If I've forgotten something from the session, please let me know.

-- 
A.M. Kuchling			http://starship.python.net/crew/amk/
First things first, but not necessarily in that order.
    -- The Doctor, in John Flanagan and Andrew McCulloch's _Meglos_


From jack@oratrix.nl  Fri Jan 28 21:59:45 2000
From: jack@oratrix.nl (Jack Jansen)
Date: Fri, 28 Jan 2000 22:59:45 +0100
Subject: [XML-SIG] DevDay results
In-Reply-To: Message by "Andrew M. Kuchling" <akuchlin@mems-exchange.org> ,
 Fri, 28 Jan 2000 13:07:30 -0500 (EST) , <200001281807.NAA18796@amarok.cnri.reston.va.us>
Message-ID: <20000128215951.5DC70189FE1@oratrix.oratrix.nl>

Recently, "Andrew M. Kuchling" <akuchlin@mems-exchange.org> said:
>     * PyExpat's interface will be changed to be SAX-like, and we'll
>       lobby Guido to add PyExpat to 1.6, along with Expat itself.  It
>       will be renamed, preferably to something with SAX in the name.  
>       (expat_sax? pysax?  pyxml? whatever...)  It'll be updated to
>       support all the features in current versions of Expat; Jim
>       Fulton has an updated version of PyExpat inside Zope that will
>       probably be used.

A suggestion to whoever is going to implement this: if we're going to
include a private version of expat it's probably a good idea to change 
all the C global symbols. Expat is pretty popular, and I've been
bitten a few times by global symbol name clashes where Python used one 
version of a library and a package used (or embedded in an application 
in which Python was also embedded) had incorporated a different version.
--
Jack Jansen             | ++++ stop the execution of Mumia Abu-Jamal ++++
Jack.Jansen@oratrix.com | ++++ if you agree copy these lines to your sig ++++
www.oratrix.nl/~jack    | see http://www.xs4all.nl/~tank/spg-l/sigaction.htm 


From paul@prescod.net  Fri Jan 28 22:04:59 2000
From: paul@prescod.net (Paul Prescod)
Date: Fri, 28 Jan 2000 16:04:59 -0600
Subject: [XML-SIG] Expat answers
References: <200001281807.NAA18796@amarok.cnri.reston.va.us>
Message-ID: <3892128B.4C72799F@prescod.net>

Answers to questions that people have asked me about Expat:

1. Expat can parse DTDs if we want it to. If you compile DTD support in
then you can turn on or off parameter entity parsing on a per-parser
instance basis.

"""
XML_PARAM_ENTITY_PARSING_NEVER 
Don't parse parameter entities or the external subset 


XML_PARAM_ENTITY_PARSING_UNLESS_STANDALONE 
Parse parameter entites and the external subset unless standalone was
set to "yes" in the XML declaration. 


XML_PARAM_ENTITY_PARSING_ALWAYS 
Always parse parameter entities and the external subset 
"""

It doesn't validate but we could probably build that in Python

2. Expat can be compiled to output either UTF-8 or UTF-16 (which is for
our purposes the same as UCS-2). It is theoretically possible to make a
parser that understands Unicode enough to do proper well-formedness
checking yet leaves characters in their native encoding but as far as I
know, no such tool exists. I don't believe that sgmlop could ever be
that tool, even when it is rewritten on top of Fredrick's fast Unicode
regexp engine because that engine would still be UTF-16/UCS-2 specific.
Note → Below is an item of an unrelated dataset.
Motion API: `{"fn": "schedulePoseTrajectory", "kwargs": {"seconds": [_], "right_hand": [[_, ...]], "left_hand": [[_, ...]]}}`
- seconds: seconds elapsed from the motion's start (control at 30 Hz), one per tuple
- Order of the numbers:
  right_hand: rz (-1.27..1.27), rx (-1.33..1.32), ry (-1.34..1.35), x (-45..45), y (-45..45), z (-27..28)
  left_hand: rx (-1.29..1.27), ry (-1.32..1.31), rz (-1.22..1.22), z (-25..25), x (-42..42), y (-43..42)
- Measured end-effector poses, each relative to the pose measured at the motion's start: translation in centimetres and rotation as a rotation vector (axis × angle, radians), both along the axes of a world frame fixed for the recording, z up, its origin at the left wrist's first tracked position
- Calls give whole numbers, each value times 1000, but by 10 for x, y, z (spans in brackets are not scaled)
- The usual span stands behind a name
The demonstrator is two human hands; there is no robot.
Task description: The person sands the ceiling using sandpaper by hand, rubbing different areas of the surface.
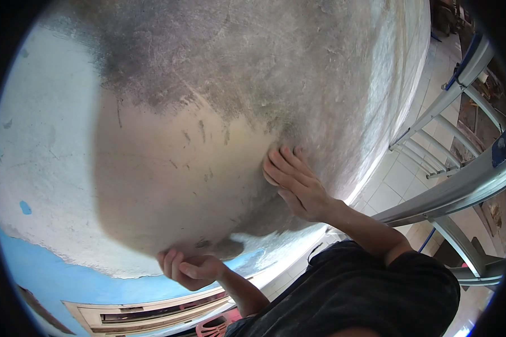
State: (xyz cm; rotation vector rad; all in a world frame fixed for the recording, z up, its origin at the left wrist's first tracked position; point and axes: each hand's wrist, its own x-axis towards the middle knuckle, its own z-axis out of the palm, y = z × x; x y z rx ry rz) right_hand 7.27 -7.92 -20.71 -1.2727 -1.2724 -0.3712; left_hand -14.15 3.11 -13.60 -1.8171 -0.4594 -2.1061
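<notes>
A large curved wall surface (152,151) fills the view, pale and smooth in the middle with rough dark grey patches above. My right hand (298,185) is pressed on it right of centre, fingers closed over a pale rounded piece (269,172) that lies against the surface; most of this piece is hidden. Lower left, my left hand (190,269) rests its curled fingertips against the lower edge of the shaded area, with nothing visible in it.
Metal ladders or frames with rungs (455,196) stand at the right over a tiled floor (388,182). Blue paint (45,269) borders the plaster at lower left, above a pale slatted frame (152,314). A red plastic item (216,324) is at the bottom.
</notes>
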Motion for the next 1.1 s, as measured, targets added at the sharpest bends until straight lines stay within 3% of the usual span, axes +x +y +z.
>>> {"fn": "schedulePoseTrajectory", "kwargs": {"seconds": [0.1, 0.13, 0.2, 0.23, 0.27, 0.37, 0.47, 0.53, 0.6, 0.7, 0.77, 0.83, 0.87, 0.93, 1.0, 1.1], "right_hand": [[232, -68, 208, -1, -29, -21], [268, -73, 336, -3, -39, -22], [253, -335, 700, -5, -61, -36], [238, -467, 883, -8, -69, -40], [235, -409, 905, -11, -74, -39], [215, -322, 948, -17, -86, -36], [164, -367, 942, -23, -91, -45], [-151, -288, 608, -29, -98, -27], [-266, -224, 456, -31, -118, 1], [-158, -192, 315, -26, -175, 21], [-128, 22, 53, -17, -215, 24], [-398, 484, -98, -9, -230, 16], [-628, 505, -205, 1, -236, 19], [-981, 491, -208, 21, -233, 36], [-1218, 426, 5, 31, -220, 50], [-997, 341, 210, 43, -214, 36]], "left_hand": [[-203, 131, -315, -25, 19, -25], [-363, 289, -482, -31, 25, -35], [-759, 571, -724, -44, 37, -53], [-909, 835, -617, -41, 46, -64], [-1032, 866, -741, -52, 59, -70], [-1388, 562, -1250, -96, 83, -84], [-1563, 637, -1197, -105, 87, -89], [-1581, 563, -1170, -103, 88, -88], [-1522, 519, -1152, -100, 89, -85], [-1352, 484, -1122, -87, 90, -75], [-1280, 470, -1075, -78, 87, -71], [-1239, 420, -1055, -66, 86, -70], [-1217, 390, -1055, -62, 84, -70], [-1145, 346, -1041, -57, 81, -68], [-1034, 310, -1010, -53, 75, -66], [-857, 211, -864, -45, 54, -60]]}}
If you need to process shift-JIS information then you need to allow
Expat to convert it to UTF-16 and then convert it back to shift-JIS. I
don't think that there is any XML parser in the world that allows you to
work in any arbitrary native encoding with no conversions. Maybe some
day.

Handling for non-Unicode character sets is simply not supported. The XML
world decided specifically against this based on two arguments:

 * one cannot argue against Unicode on the basis of character encoding
*efficiency* because we allow any encoding (even those compatible with
the Unicode subset of shift-JIS etc.) to be used.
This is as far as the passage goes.